Here's how it works:
- Let's say you sell a property and make $100,000 in profit.
- Over two years, you claimed $10,000 in depreciation on your tax returns.
- The Australian Tax Office (ATO) looks at it as if you made a $110,000 profit, not just $100,000.
Now you might think, "Why bother claiming depreciation if it's going to increase my taxes when I sell?" Good question.
There are several reasons:
If you've owned the property for more than a year, you only pay tax on half of the capital gain profit.
So, if you claimed $10,000 in depreciation, it's not a full $10,000 you'll owe in tax, it’s halved.
High Tax Bracket? No Worries
- Capital gains tax (CGT) impacts your overall taxable income.

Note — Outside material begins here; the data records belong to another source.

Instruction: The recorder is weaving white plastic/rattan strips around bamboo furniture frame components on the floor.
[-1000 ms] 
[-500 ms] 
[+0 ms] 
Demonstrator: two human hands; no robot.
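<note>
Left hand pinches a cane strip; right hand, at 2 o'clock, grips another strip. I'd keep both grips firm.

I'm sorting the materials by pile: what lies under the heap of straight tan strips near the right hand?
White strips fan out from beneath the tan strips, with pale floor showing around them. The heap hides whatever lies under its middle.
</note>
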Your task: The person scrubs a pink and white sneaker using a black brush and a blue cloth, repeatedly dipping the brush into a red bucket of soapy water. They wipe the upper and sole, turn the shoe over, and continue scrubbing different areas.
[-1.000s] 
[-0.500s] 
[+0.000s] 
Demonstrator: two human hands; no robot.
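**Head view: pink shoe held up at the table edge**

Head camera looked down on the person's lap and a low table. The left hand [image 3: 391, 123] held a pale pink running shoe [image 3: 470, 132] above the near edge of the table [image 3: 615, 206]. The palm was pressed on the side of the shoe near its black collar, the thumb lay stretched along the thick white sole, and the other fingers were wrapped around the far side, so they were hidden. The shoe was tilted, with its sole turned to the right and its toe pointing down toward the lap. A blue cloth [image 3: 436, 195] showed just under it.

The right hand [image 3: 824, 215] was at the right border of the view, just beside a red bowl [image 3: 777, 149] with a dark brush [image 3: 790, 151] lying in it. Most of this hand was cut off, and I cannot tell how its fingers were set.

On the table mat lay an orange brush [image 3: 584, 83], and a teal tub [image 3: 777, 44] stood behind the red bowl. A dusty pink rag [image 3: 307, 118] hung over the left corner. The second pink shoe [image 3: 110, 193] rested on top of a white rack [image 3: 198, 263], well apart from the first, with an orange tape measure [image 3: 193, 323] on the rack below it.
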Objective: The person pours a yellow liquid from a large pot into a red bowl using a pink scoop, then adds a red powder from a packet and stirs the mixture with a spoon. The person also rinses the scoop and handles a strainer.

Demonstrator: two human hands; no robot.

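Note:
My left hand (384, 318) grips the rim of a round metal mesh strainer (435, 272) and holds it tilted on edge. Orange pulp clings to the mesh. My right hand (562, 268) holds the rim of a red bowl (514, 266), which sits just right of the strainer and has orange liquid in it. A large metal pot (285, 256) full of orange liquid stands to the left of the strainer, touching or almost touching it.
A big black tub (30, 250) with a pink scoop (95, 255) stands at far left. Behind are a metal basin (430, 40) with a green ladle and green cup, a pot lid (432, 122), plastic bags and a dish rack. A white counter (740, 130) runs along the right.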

- If you're in a high tax bracket, like 45%, the effect is reduced, so, you won't feel the pinch as much.
Money Loses Value Over Time
- Most people hold onto property for 10-14 years or more.
- Money's worth less in the future because of inflation.
- So, claiming $10,000 now and paying some of it back in taxes many years later is still a win for you.
Boost Your Cash Flow Early On
- When you first buy a property, you're usually focused on growing your investment.
- Claiming depreciation helps cover your costs like interest payments and upkeep.
- As years go by, you'll pay off more of your mortgage and possibly earn more in rent, so, it gets easier to cover your costs, and you might even start making extra money.
So, claiming depreciation can still put you ahead in the long run, despite some tax to pay later.
Note: When it comes to your investment property, a comprehensive depreciation schedule from a quantity surveyor will unearth plenty of opportunities to recoup some of those dollars come tax time.
And while the numbers can be compelling, it’s important to make an investment decision based purely on depreciation outcomes and its advantage.
That would be foolish.
There are many more, and several more important, considerations that need to be taken into account when building an investment portfolio.
For example, your income, goals, age of retirement, changes in family status – all will play a huge part in how you, as an investor, grow your cache of real estate holdings.
And almost all will be more crucial to property selection than the level of depreciation you can achieve.